Repeat the whole listing. Keep it exact.

★ ★ ★ ★ ★

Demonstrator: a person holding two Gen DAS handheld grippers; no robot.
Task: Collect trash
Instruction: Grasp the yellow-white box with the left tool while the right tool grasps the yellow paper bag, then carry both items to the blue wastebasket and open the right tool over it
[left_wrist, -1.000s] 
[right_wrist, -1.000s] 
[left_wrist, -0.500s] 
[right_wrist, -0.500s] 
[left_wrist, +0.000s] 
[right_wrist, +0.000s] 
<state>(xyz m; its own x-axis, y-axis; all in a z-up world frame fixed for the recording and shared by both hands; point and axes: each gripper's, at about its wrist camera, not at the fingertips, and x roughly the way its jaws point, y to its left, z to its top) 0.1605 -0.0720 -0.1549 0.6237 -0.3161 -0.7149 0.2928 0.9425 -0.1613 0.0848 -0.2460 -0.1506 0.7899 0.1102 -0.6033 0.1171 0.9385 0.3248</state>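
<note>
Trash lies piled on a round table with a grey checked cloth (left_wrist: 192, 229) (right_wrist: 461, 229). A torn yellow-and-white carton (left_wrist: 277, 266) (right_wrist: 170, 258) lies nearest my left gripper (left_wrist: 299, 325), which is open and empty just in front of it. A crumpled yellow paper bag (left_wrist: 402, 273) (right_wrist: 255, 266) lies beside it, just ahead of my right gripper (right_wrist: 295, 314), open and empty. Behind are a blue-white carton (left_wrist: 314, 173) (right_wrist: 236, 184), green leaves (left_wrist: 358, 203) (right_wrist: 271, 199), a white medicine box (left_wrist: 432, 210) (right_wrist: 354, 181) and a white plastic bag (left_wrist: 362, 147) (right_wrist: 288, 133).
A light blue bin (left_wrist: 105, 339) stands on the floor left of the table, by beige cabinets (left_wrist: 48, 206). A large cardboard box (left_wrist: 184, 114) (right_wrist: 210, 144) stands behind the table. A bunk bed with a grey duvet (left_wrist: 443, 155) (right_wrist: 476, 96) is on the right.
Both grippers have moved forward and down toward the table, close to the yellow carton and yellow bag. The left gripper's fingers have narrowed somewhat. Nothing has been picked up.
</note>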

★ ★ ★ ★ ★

- Expected answer:
Demonstrator: a person holding two Gen DAS handheld grippers; no robot.
Task: Collect trash
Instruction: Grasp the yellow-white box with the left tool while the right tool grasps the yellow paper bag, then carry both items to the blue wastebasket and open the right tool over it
[left_wrist, -1.000s] 
[right_wrist, -1.000s] 
[left_wrist, -0.500s] 
[right_wrist, -0.500s] 
[left_wrist, +0.000s] 
[right_wrist, +0.000s] 
<state>(xyz m; its own x-axis, y-axis; all in a z-up world frame fixed for the recording and shared by both hands; point and axes: each gripper's, at about its wrist camera, not at the fingertips, and x roughly the way its jaws point, y to its left, z to its top) 0.1605 -0.0720 -0.1549 0.6237 -0.3161 -0.7149 0.2928 0.9425 -0.1613 0.0848 -0.2460 -0.1506 0.7899 0.1102 -0.6033 0.1171 0.9385 0.3248</state>
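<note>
Trash lies piled on a round table with a grey checked cloth (left_wrist: 192, 229) (right_wrist: 461, 229). A torn yellow-and-white carton (left_wrist: 277, 266) (right_wrist: 170, 258) lies nearest my left gripper (left_wrist: 299, 325), which is open and empty just in front of it. A crumpled yellow paper bag (left_wrist: 402, 273) (right_wrist: 255, 266) lies beside it, just ahead of my right gripper (right_wrist: 295, 314), open and empty. Behind are a blue-white carton (left_wrist: 314, 173) (right_wrist: 236, 184), green leaves (left_wrist: 358, 203) (right_wrist: 271, 199), a white medicine box (left_wrist: 432, 210) (right_wrist: 354, 181) and a white plastic bag (left_wrist: 362, 147) (right_wrist: 288, 133).
A light blue bin (left_wrist: 105, 339) stands on the floor left of the table, by beige cabinets (left_wrist: 48, 206). A large cardboard box (left_wrist: 184, 114) (right_wrist: 210, 144) stands behind the table. A bunk bed with a grey duvet (left_wrist: 443, 155) (right_wrist: 476, 96) is on the right.
Both grippers have moved forward and down toward the table, close to the yellow carton and yellow bag. The left gripper's fingers have narrowed somewhat. Nothing has been picked up.
</note>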

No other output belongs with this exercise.